***** Records

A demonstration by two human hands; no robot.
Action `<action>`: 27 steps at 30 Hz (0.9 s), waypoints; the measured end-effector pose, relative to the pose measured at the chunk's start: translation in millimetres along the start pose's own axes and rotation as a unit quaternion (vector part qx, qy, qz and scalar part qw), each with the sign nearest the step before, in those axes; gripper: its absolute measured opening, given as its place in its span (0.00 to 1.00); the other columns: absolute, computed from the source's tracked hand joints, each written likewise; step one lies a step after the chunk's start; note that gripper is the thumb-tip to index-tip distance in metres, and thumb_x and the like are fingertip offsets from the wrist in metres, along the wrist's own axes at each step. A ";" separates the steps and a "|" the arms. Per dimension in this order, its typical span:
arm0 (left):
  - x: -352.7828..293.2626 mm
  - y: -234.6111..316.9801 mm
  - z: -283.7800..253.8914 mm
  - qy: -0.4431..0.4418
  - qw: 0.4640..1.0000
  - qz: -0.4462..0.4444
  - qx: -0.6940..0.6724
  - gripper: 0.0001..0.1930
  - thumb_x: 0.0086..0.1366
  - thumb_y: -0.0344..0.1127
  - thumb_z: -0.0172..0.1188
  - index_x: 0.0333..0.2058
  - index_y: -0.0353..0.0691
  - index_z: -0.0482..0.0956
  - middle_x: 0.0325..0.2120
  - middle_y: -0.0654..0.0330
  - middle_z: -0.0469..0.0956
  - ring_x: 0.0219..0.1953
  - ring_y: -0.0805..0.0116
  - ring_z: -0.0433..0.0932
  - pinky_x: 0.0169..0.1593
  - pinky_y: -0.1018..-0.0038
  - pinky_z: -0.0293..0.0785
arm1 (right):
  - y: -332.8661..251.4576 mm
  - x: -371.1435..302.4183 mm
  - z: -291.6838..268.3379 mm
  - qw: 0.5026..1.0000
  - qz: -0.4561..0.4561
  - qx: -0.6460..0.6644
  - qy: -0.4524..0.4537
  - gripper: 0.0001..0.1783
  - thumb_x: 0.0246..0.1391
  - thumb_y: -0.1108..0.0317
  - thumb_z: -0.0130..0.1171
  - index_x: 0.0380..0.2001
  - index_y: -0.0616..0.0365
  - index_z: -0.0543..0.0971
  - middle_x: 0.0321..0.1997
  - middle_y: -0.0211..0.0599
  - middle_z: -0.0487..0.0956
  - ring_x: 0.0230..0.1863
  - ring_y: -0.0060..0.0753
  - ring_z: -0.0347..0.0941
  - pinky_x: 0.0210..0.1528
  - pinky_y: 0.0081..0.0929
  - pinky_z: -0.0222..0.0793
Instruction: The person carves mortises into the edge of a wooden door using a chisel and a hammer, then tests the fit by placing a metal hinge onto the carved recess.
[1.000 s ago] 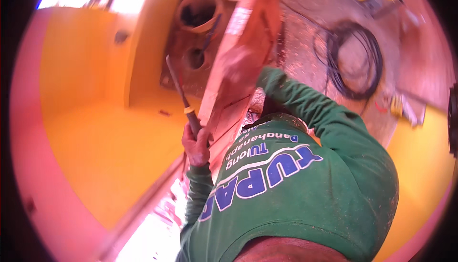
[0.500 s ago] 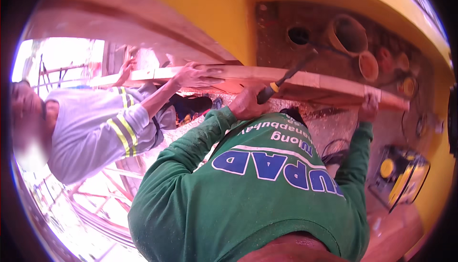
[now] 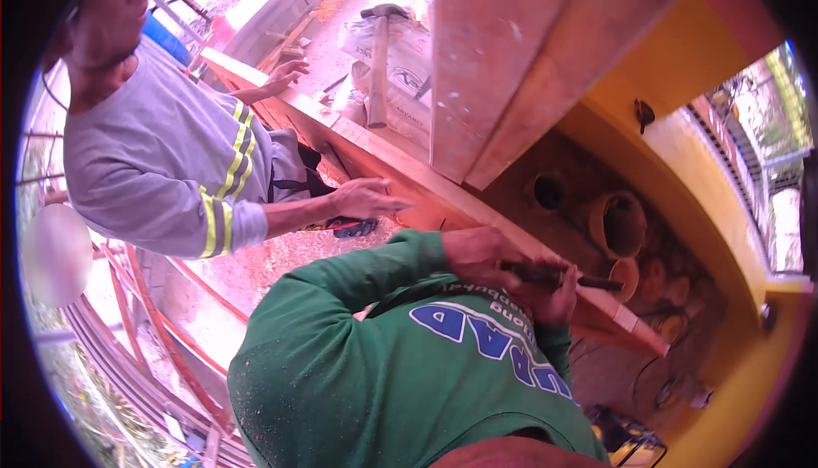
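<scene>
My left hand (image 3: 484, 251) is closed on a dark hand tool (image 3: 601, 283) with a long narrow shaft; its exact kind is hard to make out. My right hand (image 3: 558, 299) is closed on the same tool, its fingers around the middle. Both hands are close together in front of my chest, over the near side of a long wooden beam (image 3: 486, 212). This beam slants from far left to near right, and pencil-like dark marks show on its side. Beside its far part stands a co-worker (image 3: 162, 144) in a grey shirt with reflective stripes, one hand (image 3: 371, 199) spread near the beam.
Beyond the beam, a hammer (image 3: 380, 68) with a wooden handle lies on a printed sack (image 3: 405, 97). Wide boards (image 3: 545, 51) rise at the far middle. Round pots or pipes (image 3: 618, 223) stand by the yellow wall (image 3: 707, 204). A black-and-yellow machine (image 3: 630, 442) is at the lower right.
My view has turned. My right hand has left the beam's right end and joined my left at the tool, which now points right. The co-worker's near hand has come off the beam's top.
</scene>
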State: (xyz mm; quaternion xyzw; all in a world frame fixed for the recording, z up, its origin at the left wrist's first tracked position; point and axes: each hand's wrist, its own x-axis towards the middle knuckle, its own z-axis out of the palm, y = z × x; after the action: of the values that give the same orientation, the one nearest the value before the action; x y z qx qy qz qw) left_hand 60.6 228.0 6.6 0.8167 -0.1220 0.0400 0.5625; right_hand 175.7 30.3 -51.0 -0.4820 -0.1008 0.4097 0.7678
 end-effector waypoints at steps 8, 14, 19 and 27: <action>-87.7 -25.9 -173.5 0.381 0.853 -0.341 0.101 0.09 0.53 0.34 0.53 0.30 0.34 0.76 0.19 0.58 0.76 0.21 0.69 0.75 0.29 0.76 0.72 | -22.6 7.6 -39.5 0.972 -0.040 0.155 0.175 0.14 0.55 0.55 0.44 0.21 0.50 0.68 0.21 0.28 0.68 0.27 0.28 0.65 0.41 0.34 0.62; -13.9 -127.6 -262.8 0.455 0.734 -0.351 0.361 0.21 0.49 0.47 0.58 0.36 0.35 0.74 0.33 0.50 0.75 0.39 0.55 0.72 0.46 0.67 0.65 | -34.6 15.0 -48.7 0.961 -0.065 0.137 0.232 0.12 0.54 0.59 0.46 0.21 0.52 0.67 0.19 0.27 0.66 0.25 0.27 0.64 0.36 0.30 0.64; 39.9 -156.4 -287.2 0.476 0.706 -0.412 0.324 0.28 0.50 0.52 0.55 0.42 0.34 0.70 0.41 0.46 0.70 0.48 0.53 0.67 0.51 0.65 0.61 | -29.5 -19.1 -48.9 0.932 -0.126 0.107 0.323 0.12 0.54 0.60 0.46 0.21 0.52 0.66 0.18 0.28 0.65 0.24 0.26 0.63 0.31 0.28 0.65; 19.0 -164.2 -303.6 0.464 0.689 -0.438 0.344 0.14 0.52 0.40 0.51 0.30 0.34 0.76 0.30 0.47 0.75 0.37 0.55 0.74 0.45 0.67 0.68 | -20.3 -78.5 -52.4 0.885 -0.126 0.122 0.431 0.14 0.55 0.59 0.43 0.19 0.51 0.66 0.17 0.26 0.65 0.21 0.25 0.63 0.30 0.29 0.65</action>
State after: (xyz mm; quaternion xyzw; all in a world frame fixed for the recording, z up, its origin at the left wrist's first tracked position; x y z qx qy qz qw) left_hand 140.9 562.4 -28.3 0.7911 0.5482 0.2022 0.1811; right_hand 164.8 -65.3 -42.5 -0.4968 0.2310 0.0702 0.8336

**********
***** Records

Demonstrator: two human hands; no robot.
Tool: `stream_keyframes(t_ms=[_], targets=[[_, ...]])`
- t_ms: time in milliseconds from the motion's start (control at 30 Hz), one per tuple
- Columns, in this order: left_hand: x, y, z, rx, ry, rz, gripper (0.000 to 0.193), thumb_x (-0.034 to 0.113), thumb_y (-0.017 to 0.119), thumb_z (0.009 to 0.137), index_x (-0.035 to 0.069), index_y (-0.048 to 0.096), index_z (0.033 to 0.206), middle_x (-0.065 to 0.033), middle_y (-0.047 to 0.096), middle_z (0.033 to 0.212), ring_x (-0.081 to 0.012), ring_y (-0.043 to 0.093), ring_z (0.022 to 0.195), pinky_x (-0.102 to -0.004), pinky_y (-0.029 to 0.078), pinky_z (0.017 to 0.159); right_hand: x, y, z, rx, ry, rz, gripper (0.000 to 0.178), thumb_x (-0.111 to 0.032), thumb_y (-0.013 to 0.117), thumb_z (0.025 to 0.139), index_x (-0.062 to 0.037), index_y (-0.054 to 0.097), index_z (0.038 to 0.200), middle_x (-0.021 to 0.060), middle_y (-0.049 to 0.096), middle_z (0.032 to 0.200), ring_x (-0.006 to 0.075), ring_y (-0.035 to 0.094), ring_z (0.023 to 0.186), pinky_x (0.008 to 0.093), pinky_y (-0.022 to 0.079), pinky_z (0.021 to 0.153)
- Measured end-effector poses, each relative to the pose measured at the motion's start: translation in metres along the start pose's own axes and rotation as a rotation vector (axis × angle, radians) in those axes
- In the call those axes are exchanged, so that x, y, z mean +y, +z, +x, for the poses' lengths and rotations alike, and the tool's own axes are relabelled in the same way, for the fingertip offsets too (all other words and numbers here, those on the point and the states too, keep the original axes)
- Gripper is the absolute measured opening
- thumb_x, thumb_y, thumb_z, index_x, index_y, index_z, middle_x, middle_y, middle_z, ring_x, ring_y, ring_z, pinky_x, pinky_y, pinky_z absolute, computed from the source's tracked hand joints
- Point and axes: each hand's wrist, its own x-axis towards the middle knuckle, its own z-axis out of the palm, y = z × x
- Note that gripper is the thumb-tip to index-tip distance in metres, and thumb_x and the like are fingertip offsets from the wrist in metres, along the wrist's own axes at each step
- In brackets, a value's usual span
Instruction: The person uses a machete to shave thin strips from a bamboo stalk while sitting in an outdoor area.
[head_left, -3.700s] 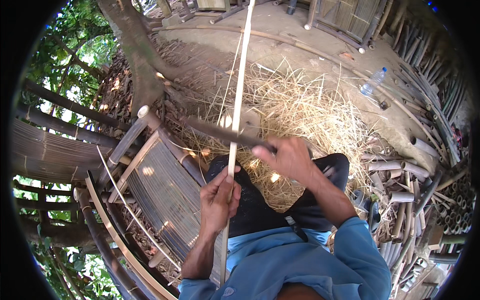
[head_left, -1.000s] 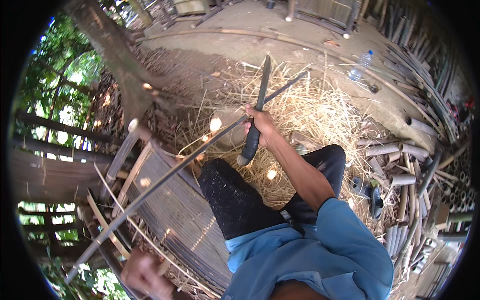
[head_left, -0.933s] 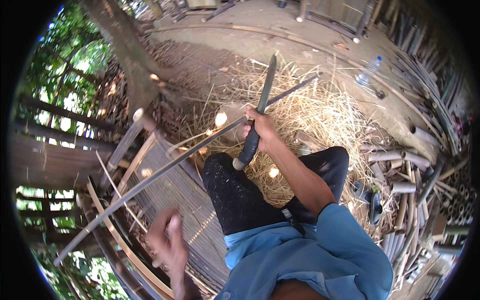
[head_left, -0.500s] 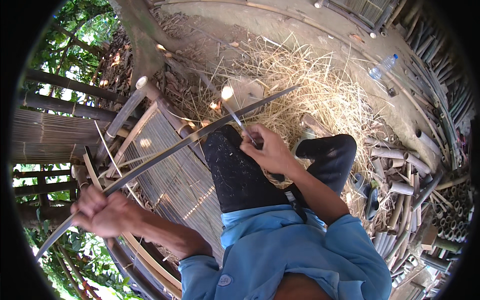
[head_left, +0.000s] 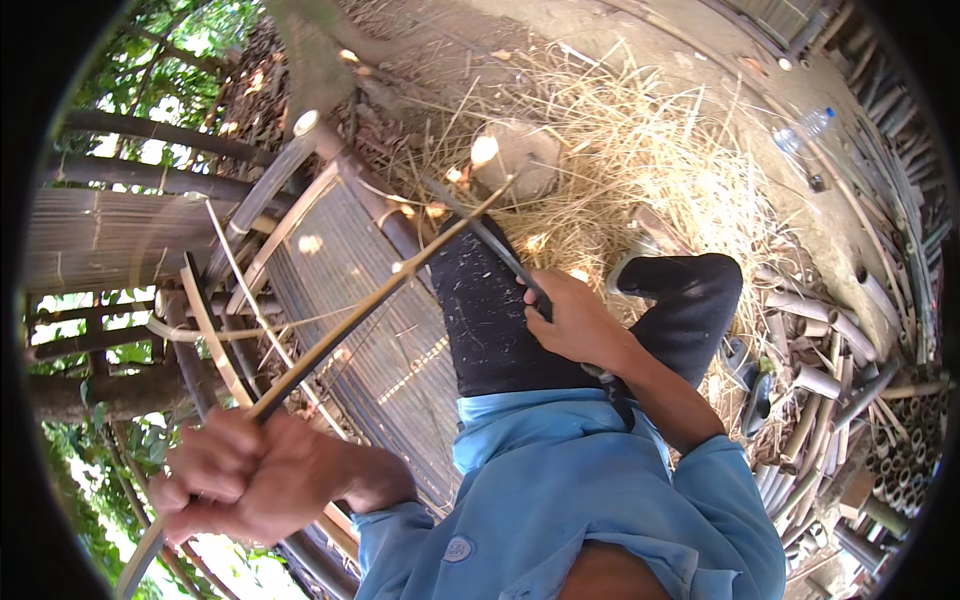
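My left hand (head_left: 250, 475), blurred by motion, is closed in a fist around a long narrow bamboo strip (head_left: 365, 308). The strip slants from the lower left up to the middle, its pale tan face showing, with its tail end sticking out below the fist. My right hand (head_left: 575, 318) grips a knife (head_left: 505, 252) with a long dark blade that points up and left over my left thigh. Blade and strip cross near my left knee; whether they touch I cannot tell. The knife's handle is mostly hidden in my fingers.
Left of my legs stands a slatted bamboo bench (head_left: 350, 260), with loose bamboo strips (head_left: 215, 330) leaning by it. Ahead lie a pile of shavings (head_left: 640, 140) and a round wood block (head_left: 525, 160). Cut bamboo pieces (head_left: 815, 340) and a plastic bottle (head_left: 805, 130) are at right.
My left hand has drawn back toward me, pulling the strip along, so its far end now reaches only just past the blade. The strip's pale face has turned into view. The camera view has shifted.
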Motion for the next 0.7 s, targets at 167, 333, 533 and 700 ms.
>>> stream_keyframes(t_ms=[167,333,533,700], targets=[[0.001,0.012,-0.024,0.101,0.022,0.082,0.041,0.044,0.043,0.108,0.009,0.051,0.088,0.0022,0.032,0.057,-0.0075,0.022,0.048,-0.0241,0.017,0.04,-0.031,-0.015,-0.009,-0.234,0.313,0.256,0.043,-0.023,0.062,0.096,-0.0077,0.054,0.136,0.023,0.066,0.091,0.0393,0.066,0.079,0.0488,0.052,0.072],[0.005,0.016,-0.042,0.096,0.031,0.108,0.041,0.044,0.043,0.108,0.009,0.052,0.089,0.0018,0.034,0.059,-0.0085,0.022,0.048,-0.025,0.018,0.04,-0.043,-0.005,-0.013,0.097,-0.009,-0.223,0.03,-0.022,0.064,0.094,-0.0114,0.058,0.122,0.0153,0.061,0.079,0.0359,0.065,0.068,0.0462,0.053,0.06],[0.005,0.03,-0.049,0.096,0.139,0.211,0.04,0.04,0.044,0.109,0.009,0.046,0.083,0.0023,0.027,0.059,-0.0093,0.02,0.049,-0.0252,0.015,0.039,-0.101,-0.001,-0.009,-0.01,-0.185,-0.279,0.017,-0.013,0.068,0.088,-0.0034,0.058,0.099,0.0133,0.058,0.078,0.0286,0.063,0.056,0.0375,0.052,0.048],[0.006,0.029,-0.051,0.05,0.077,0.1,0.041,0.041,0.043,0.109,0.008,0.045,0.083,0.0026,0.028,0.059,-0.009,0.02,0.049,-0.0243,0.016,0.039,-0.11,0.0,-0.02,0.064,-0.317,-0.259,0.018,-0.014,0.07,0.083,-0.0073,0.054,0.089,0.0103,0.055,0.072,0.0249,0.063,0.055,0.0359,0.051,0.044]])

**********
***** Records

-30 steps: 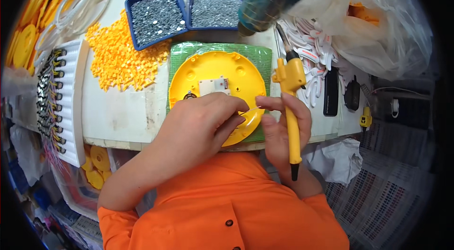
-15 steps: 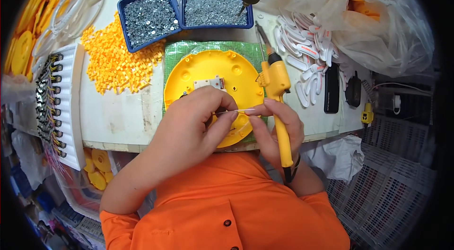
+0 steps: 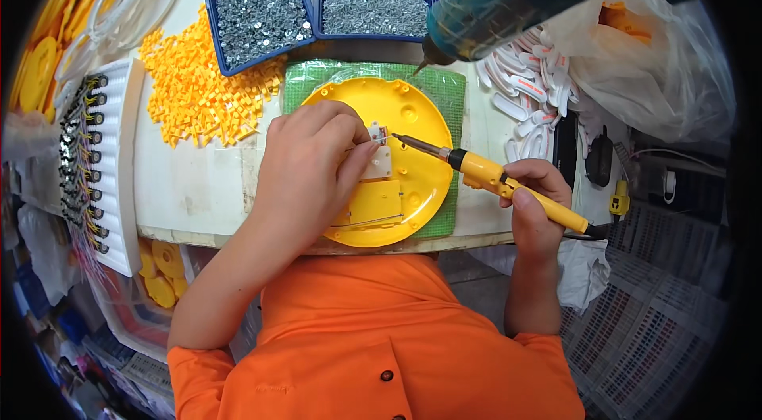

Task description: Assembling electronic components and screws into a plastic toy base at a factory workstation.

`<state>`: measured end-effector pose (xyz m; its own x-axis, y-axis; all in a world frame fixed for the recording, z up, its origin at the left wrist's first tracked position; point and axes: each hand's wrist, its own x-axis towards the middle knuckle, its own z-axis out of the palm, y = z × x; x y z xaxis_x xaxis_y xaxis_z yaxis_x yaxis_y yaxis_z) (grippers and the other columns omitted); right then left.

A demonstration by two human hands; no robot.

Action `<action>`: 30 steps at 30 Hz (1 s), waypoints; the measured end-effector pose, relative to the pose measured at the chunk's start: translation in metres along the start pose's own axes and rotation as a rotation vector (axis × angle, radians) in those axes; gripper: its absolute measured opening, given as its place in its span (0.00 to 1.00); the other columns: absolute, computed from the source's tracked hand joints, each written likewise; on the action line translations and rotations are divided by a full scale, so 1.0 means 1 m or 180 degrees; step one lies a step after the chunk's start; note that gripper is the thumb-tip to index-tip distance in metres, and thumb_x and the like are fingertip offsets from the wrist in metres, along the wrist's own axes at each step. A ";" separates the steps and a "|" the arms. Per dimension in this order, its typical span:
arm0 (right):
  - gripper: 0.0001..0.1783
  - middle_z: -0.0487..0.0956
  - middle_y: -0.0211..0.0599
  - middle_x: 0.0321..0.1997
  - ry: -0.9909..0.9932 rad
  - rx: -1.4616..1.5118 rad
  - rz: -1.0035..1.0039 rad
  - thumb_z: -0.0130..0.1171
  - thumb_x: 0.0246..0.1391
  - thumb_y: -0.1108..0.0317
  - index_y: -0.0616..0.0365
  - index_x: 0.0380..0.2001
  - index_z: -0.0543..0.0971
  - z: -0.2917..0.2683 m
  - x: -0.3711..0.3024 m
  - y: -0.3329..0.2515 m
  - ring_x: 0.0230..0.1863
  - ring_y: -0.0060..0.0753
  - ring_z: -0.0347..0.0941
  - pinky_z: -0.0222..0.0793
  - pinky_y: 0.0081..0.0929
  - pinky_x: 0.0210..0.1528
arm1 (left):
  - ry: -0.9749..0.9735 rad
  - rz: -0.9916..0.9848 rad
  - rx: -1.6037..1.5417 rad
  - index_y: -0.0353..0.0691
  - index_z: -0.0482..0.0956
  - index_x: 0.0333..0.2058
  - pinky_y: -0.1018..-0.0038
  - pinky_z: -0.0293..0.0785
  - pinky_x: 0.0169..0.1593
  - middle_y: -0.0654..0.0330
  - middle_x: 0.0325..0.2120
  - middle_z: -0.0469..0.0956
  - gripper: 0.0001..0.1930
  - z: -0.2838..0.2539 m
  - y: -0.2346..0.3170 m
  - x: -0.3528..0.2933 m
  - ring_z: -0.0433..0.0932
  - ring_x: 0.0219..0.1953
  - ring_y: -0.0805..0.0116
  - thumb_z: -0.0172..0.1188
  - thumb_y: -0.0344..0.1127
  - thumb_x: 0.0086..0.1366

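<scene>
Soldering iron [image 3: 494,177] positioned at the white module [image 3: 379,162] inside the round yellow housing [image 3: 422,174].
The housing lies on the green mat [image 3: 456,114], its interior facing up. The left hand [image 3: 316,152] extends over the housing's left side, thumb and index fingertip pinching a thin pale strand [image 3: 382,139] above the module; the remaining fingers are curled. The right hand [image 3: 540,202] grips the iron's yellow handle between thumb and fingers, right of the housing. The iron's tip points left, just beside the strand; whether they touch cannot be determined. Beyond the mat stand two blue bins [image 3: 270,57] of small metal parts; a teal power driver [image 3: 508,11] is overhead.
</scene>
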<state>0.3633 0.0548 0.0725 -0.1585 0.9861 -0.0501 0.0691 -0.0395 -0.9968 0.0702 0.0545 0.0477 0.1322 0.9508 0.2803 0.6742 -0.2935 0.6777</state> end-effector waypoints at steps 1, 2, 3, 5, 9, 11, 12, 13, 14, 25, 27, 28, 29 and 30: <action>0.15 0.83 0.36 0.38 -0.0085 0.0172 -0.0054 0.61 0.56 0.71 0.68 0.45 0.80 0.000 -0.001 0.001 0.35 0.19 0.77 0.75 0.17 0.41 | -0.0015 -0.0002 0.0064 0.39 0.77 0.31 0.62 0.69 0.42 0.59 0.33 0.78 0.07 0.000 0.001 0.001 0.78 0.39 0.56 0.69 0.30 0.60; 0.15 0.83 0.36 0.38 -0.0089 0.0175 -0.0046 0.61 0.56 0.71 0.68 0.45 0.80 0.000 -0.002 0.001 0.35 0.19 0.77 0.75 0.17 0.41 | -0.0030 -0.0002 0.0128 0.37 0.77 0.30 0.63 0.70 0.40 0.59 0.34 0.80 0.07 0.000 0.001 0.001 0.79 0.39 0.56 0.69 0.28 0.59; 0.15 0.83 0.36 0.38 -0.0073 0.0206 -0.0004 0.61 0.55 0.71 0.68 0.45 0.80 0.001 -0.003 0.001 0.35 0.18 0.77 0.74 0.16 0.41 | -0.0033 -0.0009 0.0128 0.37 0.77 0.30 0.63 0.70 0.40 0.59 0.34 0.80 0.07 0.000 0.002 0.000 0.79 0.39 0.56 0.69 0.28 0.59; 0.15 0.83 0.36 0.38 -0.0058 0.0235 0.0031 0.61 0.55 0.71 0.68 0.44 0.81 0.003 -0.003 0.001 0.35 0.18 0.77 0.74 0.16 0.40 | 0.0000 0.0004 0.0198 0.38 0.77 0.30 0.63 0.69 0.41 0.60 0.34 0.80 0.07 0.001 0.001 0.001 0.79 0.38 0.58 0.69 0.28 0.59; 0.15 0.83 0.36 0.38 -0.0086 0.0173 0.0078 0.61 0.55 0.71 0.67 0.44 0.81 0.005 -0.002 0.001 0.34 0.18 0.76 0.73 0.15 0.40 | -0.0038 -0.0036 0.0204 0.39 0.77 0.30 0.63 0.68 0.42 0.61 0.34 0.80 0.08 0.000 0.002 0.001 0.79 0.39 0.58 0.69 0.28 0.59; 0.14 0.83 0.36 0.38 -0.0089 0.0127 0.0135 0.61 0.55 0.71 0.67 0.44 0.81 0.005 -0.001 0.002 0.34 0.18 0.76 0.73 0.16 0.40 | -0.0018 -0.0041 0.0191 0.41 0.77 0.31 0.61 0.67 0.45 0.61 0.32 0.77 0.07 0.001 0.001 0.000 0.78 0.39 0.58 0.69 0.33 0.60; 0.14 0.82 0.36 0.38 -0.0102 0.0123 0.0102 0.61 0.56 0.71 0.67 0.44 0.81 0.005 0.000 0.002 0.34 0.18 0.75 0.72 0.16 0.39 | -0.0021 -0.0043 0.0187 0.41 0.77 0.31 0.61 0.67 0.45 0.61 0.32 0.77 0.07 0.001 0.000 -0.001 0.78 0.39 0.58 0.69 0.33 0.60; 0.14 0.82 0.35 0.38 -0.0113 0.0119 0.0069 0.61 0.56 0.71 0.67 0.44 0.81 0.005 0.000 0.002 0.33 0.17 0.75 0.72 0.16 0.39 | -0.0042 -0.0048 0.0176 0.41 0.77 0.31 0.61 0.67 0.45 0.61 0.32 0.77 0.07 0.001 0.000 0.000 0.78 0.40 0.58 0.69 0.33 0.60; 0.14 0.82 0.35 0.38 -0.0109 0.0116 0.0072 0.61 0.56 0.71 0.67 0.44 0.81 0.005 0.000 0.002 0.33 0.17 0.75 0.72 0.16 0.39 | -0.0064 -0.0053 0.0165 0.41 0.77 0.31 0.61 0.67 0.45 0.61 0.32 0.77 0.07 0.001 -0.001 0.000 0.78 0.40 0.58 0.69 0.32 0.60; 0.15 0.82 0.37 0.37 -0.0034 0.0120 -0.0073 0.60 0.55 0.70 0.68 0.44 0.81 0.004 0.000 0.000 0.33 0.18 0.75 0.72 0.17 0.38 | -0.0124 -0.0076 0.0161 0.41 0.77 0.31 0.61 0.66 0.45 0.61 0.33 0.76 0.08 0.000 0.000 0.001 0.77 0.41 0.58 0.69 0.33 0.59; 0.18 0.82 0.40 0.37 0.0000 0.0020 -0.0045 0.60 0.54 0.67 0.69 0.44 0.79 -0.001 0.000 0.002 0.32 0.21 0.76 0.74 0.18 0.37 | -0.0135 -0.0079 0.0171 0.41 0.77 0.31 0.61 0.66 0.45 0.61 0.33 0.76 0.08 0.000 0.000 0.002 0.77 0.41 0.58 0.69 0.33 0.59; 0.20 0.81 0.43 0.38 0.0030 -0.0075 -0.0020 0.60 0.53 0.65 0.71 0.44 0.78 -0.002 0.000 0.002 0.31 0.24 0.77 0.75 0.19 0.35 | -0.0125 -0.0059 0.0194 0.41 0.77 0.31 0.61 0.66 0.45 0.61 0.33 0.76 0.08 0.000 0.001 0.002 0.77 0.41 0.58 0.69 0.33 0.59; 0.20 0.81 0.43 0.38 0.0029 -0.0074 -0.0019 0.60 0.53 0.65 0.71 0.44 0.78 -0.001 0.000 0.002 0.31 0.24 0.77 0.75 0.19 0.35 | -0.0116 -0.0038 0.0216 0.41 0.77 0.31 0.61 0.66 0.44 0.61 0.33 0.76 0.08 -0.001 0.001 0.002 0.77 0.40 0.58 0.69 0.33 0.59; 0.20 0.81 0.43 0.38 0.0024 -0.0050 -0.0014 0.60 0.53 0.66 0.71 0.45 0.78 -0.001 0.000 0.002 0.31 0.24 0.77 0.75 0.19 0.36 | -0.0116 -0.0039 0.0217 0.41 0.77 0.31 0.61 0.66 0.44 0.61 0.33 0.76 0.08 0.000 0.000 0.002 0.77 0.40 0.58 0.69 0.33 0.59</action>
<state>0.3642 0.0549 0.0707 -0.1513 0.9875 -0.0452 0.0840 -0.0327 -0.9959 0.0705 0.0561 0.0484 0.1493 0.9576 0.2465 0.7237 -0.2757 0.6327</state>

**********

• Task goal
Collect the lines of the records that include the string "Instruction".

• Answer
Instruction: The person carves mortises into the edge of a wooden door using a chisel and a hammer, then tests the fit by placing a metal hinge onto the carved recess.
Instruction: The person uses a machete to shave thin strips from a bamboo stalk while sitting in an outdoor area.

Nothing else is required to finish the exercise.